Alliance chosen over amalgamation
Published Thursday August 21st, 2008

Feasibility A gateway council will co-ordinate, improve quality of shipping options: officials

SAINT JOHN - There has been much behind-the-scenes talk about the possibility of amalgamating ports in New Brunswick, but a federal official said Wednesday that he doesn't see the benefit of such a move to the success of an Atlantic gateway.
"Could similar benefits be arrived at through strategic alliances?" Tim Meisner, director general of marine policy at Transport Canada, asked during a panel presentation on the final day of a four-day conference of port authorities in Saint John.
Almost 100 leaders in the transport industry gathered at the Trade and Convention Centre for the 50th annual general meeting of the Association of Canadian Port Authorities. Major themes which emerged during the conference included the need to improve Canada's rail systems in order to move goods from ports to markets, the possible benefits to any future amalgamation of Atlantic Canadian ports and the importance of a regional co-operation in building a gateway system, which would bring more goods through the area.
The creation of an Atlantic Gateway would see eastern Canadian ports become central to shipping routes to and from European and Asian destinations.
While the federal government is 10 months into a two-year commitment to create an Atlantic Gateway, there are challenges ahead and there is doubt the gateway will be in place by the 2009 deadline.
Al Soppitt, president and chief executive officer of the Saint John Port Authority, spoke about a plan that is intended to help bring the gateway concept to reality. Just being formed - and in the middle of a membership drive to expand its board of directors - the Southern New Brunswick Gateway Council was created to "improve the competitiveness and efficiency of the transportation of goods through southern New Brunswick," Soppitt said.
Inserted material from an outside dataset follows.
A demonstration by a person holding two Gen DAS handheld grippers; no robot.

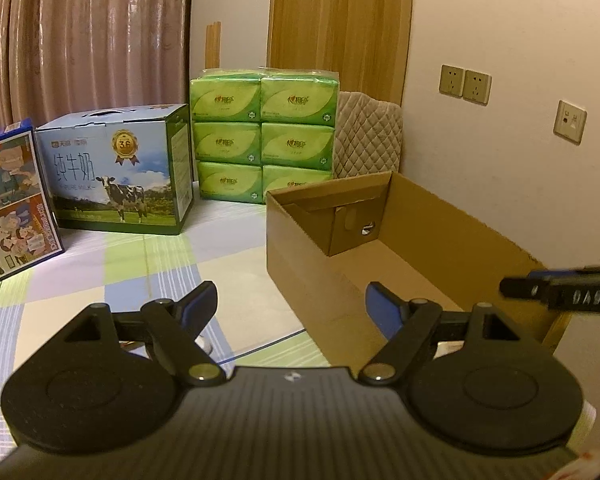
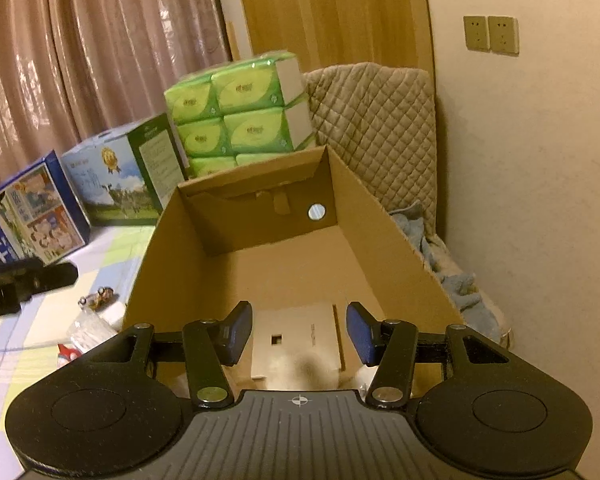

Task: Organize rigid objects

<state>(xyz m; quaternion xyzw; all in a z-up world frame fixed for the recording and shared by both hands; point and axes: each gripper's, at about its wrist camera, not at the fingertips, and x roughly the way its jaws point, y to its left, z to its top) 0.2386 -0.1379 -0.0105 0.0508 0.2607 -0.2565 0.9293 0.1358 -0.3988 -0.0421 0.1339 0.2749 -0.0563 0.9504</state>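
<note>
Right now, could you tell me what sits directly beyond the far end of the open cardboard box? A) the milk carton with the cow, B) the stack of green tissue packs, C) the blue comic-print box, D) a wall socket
B: the stack of green tissue packs rises just behind the far wall of the cardboard box; the milk carton stands further left.

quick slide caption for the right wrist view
Open right gripper poised over an open cardboard box, tissue packs and milk carton behind.
</note>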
The council was created from a failed suggestion a years ago that wanted to see the amalgamation under one board of all transportation companies in the province, said Soppitt.
"That just wasn't feasible," said Soppitt.
What was feasible, he said, was a gateway council that could work to co-ordinate and improve the quality of shipping options in the province.
The council will look at challenges to the creation of a bustling gateway, Soppitt said. Those challenges include the eligibility of marine and air infrastructure projects for federal gateway funding, creating cohesion between the Atlantic provinces, the consolidation of provincial and gateway priorities and linking the natural gateway initiative to one transportation and trade development position.
"We need to have a co-ordinated approach from the entire region, not just one particular area in isolation," said Soppitt.
Jim Frost, recently president of MariNova Consulting Ltd, now senior consultant with CPCS Transcom, an Ottawa-based transportation consultancy, said that the gateway concept "isn't exactly new" and dates back to 1840.
"What's really new is engagement on the part of the federal government on this issue," Frost said, adding that federal interest in the initiative is greater than it has been at any time since the 1930s.
Shipping gateways have been created in other parts of Canada but "the context in Atlantic Canada is completely different than on the West Coast. We are dealing with four provinces that have many ports and harbours and airports and little congestion," Frost said.
What we need to do in Atlantic Canada is look at transportation as an economic enabler, while building sustainability into the discussion, he said.